> _YOUR GOAL_
The output must be the line with "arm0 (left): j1" and every following line to the end of the material, exactly as they appear, and nothing else.

(Beginning of DATA SEGMENT)

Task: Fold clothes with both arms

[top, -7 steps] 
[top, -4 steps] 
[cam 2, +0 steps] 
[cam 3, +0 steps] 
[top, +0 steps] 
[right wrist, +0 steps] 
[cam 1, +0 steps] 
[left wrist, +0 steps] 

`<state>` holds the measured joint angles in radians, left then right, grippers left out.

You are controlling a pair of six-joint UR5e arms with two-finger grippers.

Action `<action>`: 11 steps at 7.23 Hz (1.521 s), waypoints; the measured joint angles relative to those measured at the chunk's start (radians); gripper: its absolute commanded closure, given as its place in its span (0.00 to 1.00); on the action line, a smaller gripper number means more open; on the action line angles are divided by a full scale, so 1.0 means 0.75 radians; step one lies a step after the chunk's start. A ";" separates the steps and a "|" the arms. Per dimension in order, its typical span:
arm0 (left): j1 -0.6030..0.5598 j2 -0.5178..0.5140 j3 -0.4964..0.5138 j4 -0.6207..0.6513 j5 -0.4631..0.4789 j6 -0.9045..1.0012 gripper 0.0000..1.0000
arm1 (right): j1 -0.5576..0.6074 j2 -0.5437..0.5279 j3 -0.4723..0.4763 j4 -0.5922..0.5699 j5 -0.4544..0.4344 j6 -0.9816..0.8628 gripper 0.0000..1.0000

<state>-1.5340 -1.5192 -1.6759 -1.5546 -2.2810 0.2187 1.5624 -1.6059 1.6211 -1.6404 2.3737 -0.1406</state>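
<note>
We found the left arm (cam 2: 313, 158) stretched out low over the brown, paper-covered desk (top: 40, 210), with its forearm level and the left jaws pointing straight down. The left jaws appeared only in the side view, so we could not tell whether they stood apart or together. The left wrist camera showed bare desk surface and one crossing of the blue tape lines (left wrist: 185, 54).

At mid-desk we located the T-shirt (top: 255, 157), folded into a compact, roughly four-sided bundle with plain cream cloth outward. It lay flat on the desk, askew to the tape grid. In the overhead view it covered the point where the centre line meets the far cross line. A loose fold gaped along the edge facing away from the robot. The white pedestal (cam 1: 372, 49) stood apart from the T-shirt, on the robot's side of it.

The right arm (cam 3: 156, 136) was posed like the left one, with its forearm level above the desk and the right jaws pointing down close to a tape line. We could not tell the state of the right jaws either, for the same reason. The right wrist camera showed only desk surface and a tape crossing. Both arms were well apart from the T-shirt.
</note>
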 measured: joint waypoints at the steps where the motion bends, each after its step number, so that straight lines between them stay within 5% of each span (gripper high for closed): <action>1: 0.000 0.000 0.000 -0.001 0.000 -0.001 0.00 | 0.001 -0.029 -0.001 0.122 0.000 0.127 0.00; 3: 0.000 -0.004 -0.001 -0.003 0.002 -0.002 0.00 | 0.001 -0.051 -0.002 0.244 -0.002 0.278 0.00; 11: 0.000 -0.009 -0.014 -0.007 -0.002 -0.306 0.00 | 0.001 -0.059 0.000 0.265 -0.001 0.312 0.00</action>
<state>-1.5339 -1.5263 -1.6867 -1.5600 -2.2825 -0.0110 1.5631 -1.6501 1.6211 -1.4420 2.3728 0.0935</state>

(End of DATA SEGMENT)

> _RESPONSE TO THIS EXERCISE_
arm0 (left): j1 -0.6030..0.5598 j2 -0.5178..0.5140 j3 -0.4964..0.5138 j4 -0.6207..0.6513 j5 -0.4631..0.4789 j6 -0.9045..1.0012 gripper 0.0000..1.0000
arm1 (right): j1 -0.5576..0.6074 j2 -0.5437..0.5279 j3 -0.4723..0.4763 j4 -0.5922..0.5699 j5 -0.4544..0.4344 j6 -0.9816..0.8628 gripper 0.0000..1.0000

<state>-1.5340 -1.5192 -1.6759 -1.5546 -2.2810 0.2187 1.5624 -1.6059 1.6211 -1.6404 2.3737 -0.1406</state>
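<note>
We found the left arm (cam 2: 313, 158) stretched out low over the brown, paper-covered desk (top: 40, 210), with its forearm level and the left jaws pointing straight down. The left jaws appeared only in the side view, so we could not tell whether they stood apart or together. The left wrist camera showed bare desk surface and one crossing of the blue tape lines (left wrist: 185, 54).

At mid-desk we located the T-shirt (top: 255, 157), folded into a compact, roughly four-sided bundle with plain cream cloth outward. It lay flat on the desk, askew to the tape grid. In the overhead view it covered the point where the centre line meets the far cross line. A loose fold gaped along the edge facing away from the robot. The white pedestal (cam 1: 372, 49) stood apart from the T-shirt, on the robot's side of it.

The right arm (cam 3: 156, 136) was posed like the left one, with its forearm level above the desk and the right jaws pointing down close to a tape line. We could not tell the state of the right jaws either, for the same reason. The right wrist camera showed only desk surface and a tape crossing. Both arms were well apart from the T-shirt.
</note>
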 measured: joint waypoints at the steps where the motion bends, each after its step number, so that straight lines between them stay within 5% of each span (gripper high for closed): <action>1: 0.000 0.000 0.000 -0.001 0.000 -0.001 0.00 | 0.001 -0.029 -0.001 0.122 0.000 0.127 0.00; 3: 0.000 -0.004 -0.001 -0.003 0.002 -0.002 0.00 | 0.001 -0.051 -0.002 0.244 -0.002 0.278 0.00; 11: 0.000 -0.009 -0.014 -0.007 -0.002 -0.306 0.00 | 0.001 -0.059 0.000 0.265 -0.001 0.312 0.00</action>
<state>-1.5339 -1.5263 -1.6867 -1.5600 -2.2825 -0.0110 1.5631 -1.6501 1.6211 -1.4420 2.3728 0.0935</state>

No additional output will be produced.